=== Instructions to follow ===
The required result is each line of the entries below containing the string "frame".

[Provided data Boundary: Start]

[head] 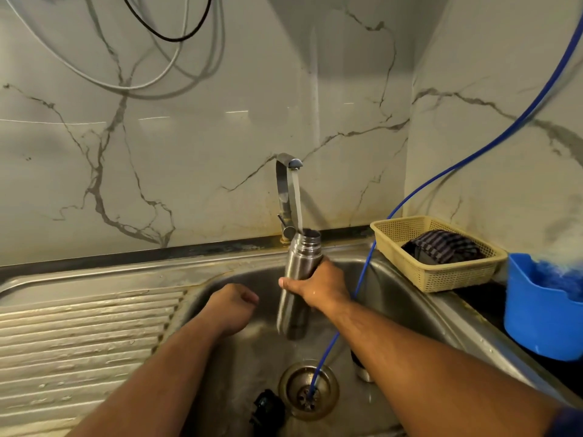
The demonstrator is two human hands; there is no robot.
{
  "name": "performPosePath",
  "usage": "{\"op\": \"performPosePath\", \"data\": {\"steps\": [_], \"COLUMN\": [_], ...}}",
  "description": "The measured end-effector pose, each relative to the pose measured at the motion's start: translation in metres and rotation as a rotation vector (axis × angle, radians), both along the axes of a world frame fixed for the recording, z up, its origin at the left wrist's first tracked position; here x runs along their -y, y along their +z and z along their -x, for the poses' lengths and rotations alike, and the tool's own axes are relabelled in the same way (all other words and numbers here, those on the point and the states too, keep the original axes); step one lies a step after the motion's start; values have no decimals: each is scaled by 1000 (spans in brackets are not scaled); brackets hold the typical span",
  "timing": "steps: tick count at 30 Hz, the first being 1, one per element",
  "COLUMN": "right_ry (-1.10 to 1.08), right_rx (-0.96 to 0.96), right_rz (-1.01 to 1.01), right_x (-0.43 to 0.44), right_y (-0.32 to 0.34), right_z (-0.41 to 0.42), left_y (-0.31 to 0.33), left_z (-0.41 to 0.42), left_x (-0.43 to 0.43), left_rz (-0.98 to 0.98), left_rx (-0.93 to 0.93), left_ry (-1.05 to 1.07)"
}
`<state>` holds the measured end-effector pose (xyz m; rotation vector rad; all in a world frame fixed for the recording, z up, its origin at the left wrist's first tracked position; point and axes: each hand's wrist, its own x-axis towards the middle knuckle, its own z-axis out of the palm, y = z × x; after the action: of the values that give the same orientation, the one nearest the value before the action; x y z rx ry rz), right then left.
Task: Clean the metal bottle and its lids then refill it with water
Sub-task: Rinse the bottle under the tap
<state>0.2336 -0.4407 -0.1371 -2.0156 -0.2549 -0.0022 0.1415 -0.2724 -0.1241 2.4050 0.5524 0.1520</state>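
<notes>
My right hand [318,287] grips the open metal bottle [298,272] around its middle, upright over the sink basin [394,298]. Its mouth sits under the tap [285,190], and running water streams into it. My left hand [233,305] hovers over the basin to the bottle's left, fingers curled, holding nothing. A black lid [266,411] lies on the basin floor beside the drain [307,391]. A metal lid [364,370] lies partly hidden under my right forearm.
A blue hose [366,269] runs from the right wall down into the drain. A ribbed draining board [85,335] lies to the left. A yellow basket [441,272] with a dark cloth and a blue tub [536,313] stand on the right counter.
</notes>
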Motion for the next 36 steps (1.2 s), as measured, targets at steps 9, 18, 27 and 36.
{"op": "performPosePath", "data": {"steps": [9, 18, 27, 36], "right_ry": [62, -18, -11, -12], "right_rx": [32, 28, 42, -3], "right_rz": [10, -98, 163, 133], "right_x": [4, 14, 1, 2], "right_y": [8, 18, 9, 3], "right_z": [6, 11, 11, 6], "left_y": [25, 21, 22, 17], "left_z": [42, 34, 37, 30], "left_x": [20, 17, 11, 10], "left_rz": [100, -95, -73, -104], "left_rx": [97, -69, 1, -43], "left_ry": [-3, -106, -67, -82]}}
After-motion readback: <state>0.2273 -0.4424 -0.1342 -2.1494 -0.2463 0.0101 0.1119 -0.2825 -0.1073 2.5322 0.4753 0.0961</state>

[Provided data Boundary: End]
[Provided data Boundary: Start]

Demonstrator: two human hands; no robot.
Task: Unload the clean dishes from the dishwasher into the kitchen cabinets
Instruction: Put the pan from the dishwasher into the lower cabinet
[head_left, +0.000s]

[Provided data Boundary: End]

=== Your solution ===
  "description": "The measured end-effector pose, each relative to the pose measured at the motion's start: translation in metres and rotation as a rotation vector (axis × angle, radians), both along the axes of a world frame fixed for the recording, z up, its origin at the left wrist's first tracked position; here x runs along their -y, y along their +z and z along their -x, for the poses' lengths and rotations alike, and the tool's own axes are relabelled in the same way (all other words and numbers here, those on the point and the states too, keep the original axes); step one lies a step after the motion's start; values have no decimals: each is scaled by 1000 (spans in brackets are not scaled); brackets hold the typical span",
`<state>` holds the measured end-effector pose (xyz m; rotation vector rad; all in a world frame fixed for the recording, z up, its origin at the left wrist's first tracked position; point and axes: each hand's wrist, its own x-axis towards the middle knuckle, its own z-axis out of the palm, y = z × x; after the action: of the values that give the same orientation, the one nearest the value before the action; x y z rx ry rz), right then left.

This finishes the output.